There are many trees on houses and some houses are just gone. There are church buildings that were demolished. Businesses were destroyed. There are blocks in town where there is just nothing. Power was out at our house for 5 days, and many in our county are still without power. The National Guard is here and a curfew was imposed to stop looting. It's been unreal.
As we drove around town yesterday, I was shocked at the level of devastation that the tornadoes left behind. The pictures you see online are bad, but honestly, the pictures really do not do it justice. I saw the same buildings up close. Believe it or not, the real life damage is so much more intense than what the pictures show. I kept asking my husband, "How did anyone live through that?" and saying things like "I hope they were not home when that hit." The historic district of our town is demolished. It is crazy to think that buildings that have been standing for more than a hundred years were wiped out in a matter of minutes by this powerful storm. Pictures also do not show the extent of the damage. Only a few houses are shown in pictures, but in reality, there are hundreds that were damaged and many are damaged beyond repair. I have always loved the historic district and when we moved to this town I was wishing we could have found a house in that area to live in. I can't even think about what might have happened to us if we had moved there.

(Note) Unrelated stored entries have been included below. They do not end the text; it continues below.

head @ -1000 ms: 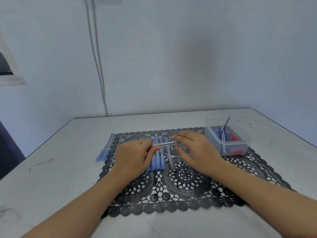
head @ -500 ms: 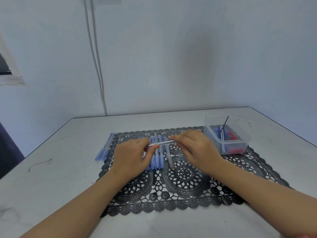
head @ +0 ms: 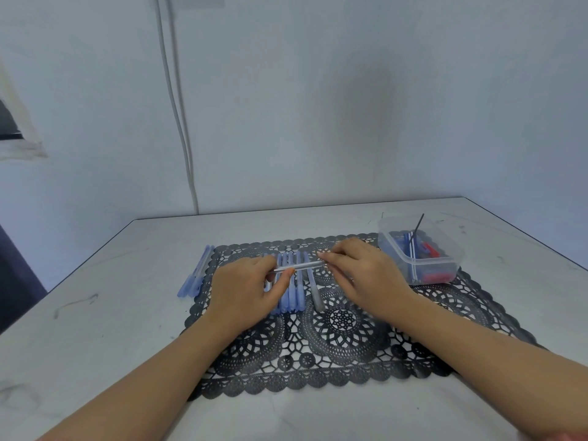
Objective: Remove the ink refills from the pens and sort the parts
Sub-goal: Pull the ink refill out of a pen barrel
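A clear pen (head: 300,266) is held crosswise above the black lace mat (head: 334,345). My left hand (head: 245,291) grips its left end between thumb and fingers. My right hand (head: 366,275) pinches its right end at the fingertips. Under the hands a row of several blue pens (head: 292,294) lies on the mat, with one grey pen (head: 313,289) at the row's right. More blue pen barrels (head: 195,272) lie on the table just off the mat's left edge.
A clear plastic tub (head: 423,268) stands at the mat's back right corner, holding blue and red parts and a thin dark refill that sticks up. The white table (head: 95,313) ends at the wall behind. A white cable runs down the wall.
My right hand has shifted slightly along the pen's right end. The pen stays held crosswise between both hands.
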A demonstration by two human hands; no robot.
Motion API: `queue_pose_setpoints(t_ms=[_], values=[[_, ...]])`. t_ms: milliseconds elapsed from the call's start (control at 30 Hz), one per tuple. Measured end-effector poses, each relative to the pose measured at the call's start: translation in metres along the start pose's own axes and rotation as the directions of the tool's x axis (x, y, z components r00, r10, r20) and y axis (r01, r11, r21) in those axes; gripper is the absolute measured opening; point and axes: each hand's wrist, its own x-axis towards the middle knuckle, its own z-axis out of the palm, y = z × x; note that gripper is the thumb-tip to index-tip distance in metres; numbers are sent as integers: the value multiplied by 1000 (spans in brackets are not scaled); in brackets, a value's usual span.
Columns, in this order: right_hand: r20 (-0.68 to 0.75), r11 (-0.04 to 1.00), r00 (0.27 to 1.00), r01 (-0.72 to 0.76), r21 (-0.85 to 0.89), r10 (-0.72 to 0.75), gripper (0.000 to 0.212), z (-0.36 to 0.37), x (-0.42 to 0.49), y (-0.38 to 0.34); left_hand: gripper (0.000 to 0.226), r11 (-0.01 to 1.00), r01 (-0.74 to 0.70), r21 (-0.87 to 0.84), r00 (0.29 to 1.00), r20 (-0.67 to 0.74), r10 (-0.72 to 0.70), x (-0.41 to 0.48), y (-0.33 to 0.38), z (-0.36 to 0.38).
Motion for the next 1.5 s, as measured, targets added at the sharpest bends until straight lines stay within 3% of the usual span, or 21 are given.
queue_pose_setpoints(t_ms=[200, 467, 667, 1200, 1500], values=[[58, 999, 998, -33, -6, 33, 17, 1, -1, 0, 38, 1000, -6, 6, 1000, 0, 6, 0, -1, 1], [148, 1000, 989, -11, 17, 8, 32, -2, 0, -1, 38, 1000, -14, -18, 1000, -14, 14, 0, -1, 1], [180, 999, 984, -11, 38, 4, 30, -3, 0, -3, 39, 1000, -15, -27, 1000, -11, 14, 0, -2, 1], [145, 997, 988, 37, 64, -46, 28, -5, -1, -1, 37, 997, -28, -76, 999, -18, 27, -2, -2, 0], [7, 995, 999, 49, 82, -50, 25, -3, -2, 0, 42, 992, -23, -127, 999, -46, 17, -1, -4, 3]])
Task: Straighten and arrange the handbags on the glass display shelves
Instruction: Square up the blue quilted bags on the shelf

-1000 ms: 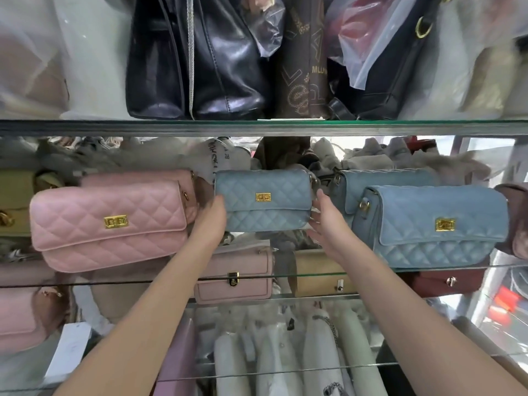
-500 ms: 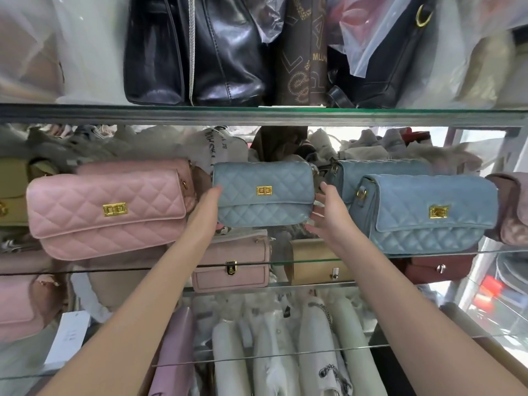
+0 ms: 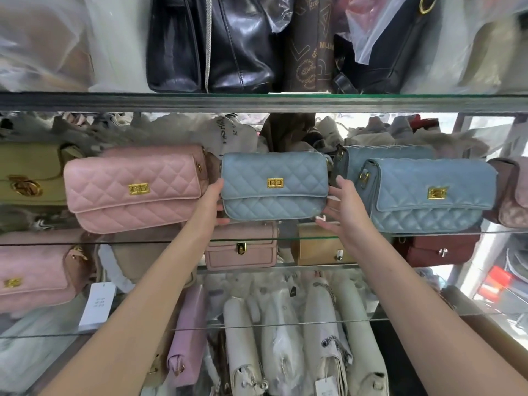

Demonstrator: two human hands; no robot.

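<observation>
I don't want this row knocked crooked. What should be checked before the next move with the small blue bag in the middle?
1. Left hand and right hand at opposite ends of the small blue quilted handbag: ok.
2. Bag level, gold clasp facing out: ok.
3. Apart from the pink quilted handbag on its left: ok.
4. Apart from the larger blue quilted handbag on its right: ok.
5. Base seated on the glass shelf: cannot tell.

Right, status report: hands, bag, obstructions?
Left hand, right hand against ends of small blue bag. Bag level. Pink bag, large blue bag flank it closely.
</observation>
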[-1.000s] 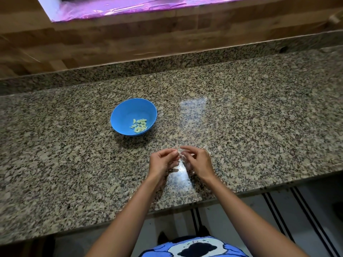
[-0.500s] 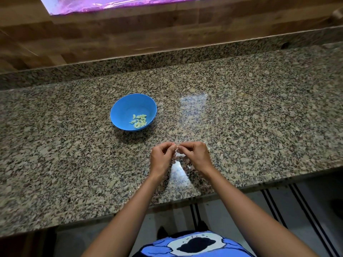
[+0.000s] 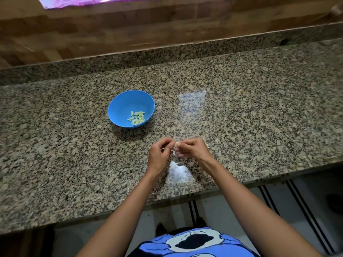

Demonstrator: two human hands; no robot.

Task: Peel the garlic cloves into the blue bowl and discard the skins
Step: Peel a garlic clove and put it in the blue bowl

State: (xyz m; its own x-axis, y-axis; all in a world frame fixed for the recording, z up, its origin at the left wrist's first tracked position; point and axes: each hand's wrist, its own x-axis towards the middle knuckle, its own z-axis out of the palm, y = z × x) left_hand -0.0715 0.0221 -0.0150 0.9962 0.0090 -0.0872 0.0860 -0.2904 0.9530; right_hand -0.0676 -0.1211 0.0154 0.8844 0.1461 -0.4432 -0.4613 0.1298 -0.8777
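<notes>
I see a small pale garlic clove (image 3: 176, 144) pinched between the fingertips of both hands, held just above the granite counter (image 3: 259, 112) near its front edge. My left hand (image 3: 160, 154) has its fingers curled in with thumb and forefinger closed on the clove's left end; my right hand (image 3: 193, 149) is closed on its right end, fingers bunched, nails facing the camera. The 2 hands touch at the clove. Whether any skin is still on it I cannot tell, it is too small. Just below the hands a whitish patch (image 3: 178, 172) lies on the counter; I cannot tell if it is skins or glare. Up and to the left, well apart from the hands, the blue bowl (image 3: 120, 108) sits upright on the counter with a small heap of peeled cloves (image 3: 137, 118) on its right inner side. Behind the counter runs a low granite upstand (image 3: 111, 60), then wooden panelling (image 3: 130, 28). At the bottom edge my blue printed shirt (image 3: 193, 243) shows.
</notes>
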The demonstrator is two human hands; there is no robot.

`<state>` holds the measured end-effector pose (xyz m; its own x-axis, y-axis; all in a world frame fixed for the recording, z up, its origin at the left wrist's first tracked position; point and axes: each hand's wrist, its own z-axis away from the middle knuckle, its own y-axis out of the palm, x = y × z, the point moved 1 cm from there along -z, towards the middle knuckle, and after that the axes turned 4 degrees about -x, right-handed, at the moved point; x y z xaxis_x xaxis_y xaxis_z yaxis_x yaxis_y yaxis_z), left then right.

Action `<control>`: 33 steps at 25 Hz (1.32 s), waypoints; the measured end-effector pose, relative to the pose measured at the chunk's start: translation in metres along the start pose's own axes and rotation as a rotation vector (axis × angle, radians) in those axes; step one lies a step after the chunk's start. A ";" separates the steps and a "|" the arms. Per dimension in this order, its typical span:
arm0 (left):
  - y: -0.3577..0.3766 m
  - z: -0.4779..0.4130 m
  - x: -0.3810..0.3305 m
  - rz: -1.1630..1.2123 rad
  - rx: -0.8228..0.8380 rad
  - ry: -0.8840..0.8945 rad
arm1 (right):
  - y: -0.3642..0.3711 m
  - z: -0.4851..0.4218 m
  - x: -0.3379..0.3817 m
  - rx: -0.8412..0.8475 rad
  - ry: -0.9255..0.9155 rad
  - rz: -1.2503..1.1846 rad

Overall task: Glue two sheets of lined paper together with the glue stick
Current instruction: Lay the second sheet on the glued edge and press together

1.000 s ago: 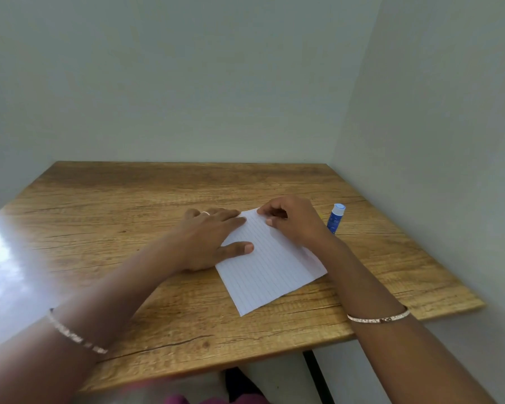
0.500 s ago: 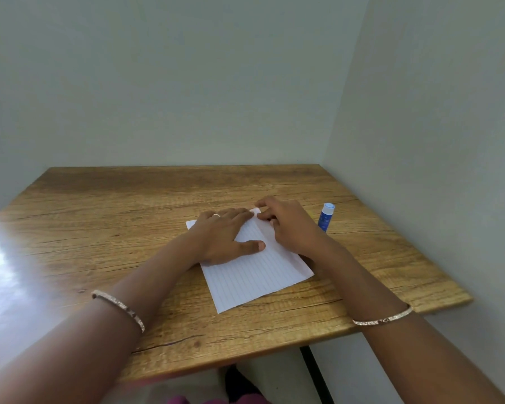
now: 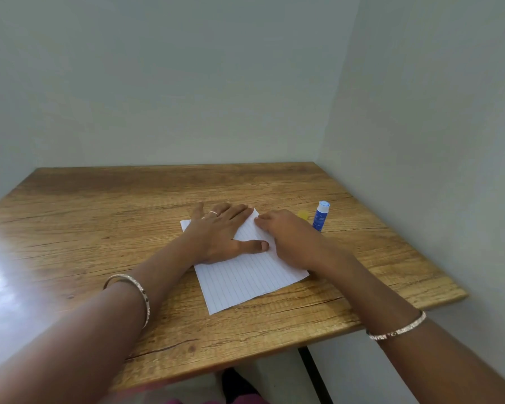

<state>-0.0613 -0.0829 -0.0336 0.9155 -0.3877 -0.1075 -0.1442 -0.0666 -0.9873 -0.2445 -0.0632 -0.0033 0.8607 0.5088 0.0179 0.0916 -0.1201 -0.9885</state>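
White lined paper (image 3: 245, 284) lies flat on the wooden table, tilted a little; I cannot tell whether it is one sheet or two stacked. My left hand (image 3: 220, 233) lies flat on its far left part, fingers straight and thumb stretched across the sheet. My right hand (image 3: 289, 237) rests palm down on the paper's right edge, its fingertips touching the far corner. A blue glue stick (image 3: 321, 215) with a white cap stands upright just right of my right hand. A small yellow thing (image 3: 303, 214) shows between that hand and the glue stick.
The wooden table (image 3: 129, 214) sits in a corner, with walls behind it and close on the right. Its front edge runs near my forearms. A black table leg (image 3: 312, 374) shows below the front edge.
The paper has slid left and turned a little under my hands. My left hand has spread flatter over it, and my right hand's fingers have straightened onto the far corner.
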 end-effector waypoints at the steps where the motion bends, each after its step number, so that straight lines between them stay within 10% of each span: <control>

This huge tree was uprooted and fell across a police car driving down the highway
in front of our church's building.
This week has made me think a lot. I don't deal well with change and I must admit I was thrown off by all the craziness of not having power for several days. Because nothing in the county had power, you had to travel 25-30 miles just to find hot food or a cold drink. I didn't like packing up all the dirty laundry to wash it at my in-law's house 50 minutes away. I love traveling, but I plan those trips for weeks before we leave. So throwing everything haphazardly into the van and heading out is just not my style. I know I'm spoiled, I really do. I appreciate and love my washer and dryer and hot water and Internet access and all the other modern conveniences we sometimes take for granted. But as we drove through town yesterday and I saw all of the devastation, I realized that I'm beyond spoiled. At least I had clothes to pack up, even if they were dirty. Some houses were so destroyed that I don't think they'll even be able to find their clothes in the rubble heaps that were left behind. And forget the clothes- what about pictures of their family? Important documents like birth certificates? So many people are going to have to start over.
And finally, I still have my husband and my kids. My mother-in-law works at Children's Hospital and told us some very sad stories after she finished her shift Thursday evening. There were two toddlers brought in that day. Both were found, alone. One lived and was later claimed by a family member. The little girl had been staying with her grandmother, who was keeping her while her mom was in the hospital giving birth to another child. The tornado came and the grandmother got in the bathtub with the toddler and covered her with her body. But the tornado's pull was so strong that the little girl was literally sucked out of her grandmother's arms and dropped blocks away where she was found and taken to the hospital. The poor child is almost catatonic because she's so traumatized. I can't imagine how confused and terrified she must have been. The other little girl died...and hadn't been claimed. My mother-in-law said that means her family is probably hospitalized or hurt as well. Such sad stories.
It's all so very heartbreaking and I'm so very sad for the people who lost loved ones or their homes or businesses when the tornadoes came. And I'm so incredibly grateful that the tornadoes left our house still standing and our family safe.